### Instructions to follow
Output the data below exactly as it is, dropping the pictures from your copy.

━━━━━━━━━━━━━━━━

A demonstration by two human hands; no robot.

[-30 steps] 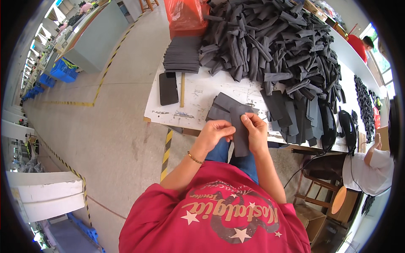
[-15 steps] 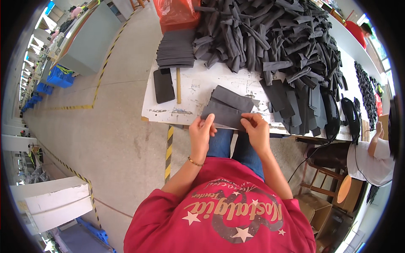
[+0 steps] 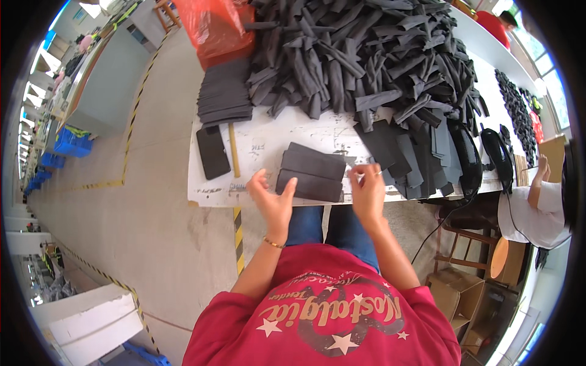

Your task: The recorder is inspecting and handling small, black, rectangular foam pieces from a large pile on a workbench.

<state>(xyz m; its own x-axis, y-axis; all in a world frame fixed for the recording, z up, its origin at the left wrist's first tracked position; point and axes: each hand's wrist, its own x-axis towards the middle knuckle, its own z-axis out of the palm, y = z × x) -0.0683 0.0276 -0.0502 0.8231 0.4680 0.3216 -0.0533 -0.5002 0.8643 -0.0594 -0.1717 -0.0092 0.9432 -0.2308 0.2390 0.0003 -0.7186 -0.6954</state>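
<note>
A dark grey fabric piece [image 3: 310, 185] lies flat near the table's front edge, with a lengthwise fold or overlapping layer across it. Just off its near left corner is my left hand [image 3: 273, 206], thumb and fingers spread, holding nothing. My right hand [image 3: 369, 196] hovers past the fabric's right edge, apart from it. Its fingers are curled toward the thumb; whether something small is pinched there I cannot make out. Left of the fabric lie a yellow wooden stick [image 3: 234, 150] and a black phone [image 3: 213, 152].
A neat stack of dark fabric pieces [image 3: 224, 93] sits by a red plastic bag [image 3: 218, 29]. Behind rises a large heap of dark strips [image 3: 360, 55]. Flat dark pieces [image 3: 391, 148] and black bundles [image 3: 465, 160] lie at right. Another person [image 3: 530, 213] is at far right.
Both hands have let go of the fabric piece, which now lies flat and straighter on the table. My left hand moved left and spread its fingers. The whole view has shifted slightly.
</note>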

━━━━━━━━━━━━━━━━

### Response box
A demonstration by two human hands; no robot.

[-30 steps] 
[-15 steps] 
[+0 steps] 

Your task: The recorder is inspecting and handling small, black, rectangular foam pieces from a large pile on a workbench.

<state>(xyz m; its own x-axis, y-axis; all in a world frame fixed for the recording, z up, its origin at the left wrist's first tracked position; point and axes: each hand's wrist, its own x-axis towards the middle knuckle, its own z-axis out of the palm, y = z × x) -0.0683 0.0276 -0.0502 0.8231 0.4680 0.3216 -0.0533 -0.5002 0.8643 -0.0594 -0.1717 -0.0092 0.9432 -0.2308 0.2390 0.0003 -0.7186 -0.6954</state>
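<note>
A dark grey fabric piece [image 3: 310, 185] lies flat near the table's front edge, with a lengthwise fold or overlapping layer across it. Just off its near left corner is my left hand [image 3: 273, 206], thumb and fingers spread, holding nothing. My right hand [image 3: 369, 196] hovers past the fabric's right edge, apart from it. Its fingers are curled toward the thumb; whether something small is pinched there I cannot make out. Left of the fabric lie a yellow wooden stick [image 3: 234, 150] and a black phone [image 3: 213, 152].
A neat stack of dark fabric pieces [image 3: 224, 93] sits by a red plastic bag [image 3: 218, 29]. Behind rises a large heap of dark strips [image 3: 360, 55]. Flat dark pieces [image 3: 391, 148] and black bundles [image 3: 465, 160] lie at right. Another person [image 3: 530, 213] is at far right.
Both hands have let go of the fabric piece, which now lies flat and straighter on the table. My left hand moved left and spread its fingers. The whole view has shifted slightly.
</note>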

The exercise contains nothing more.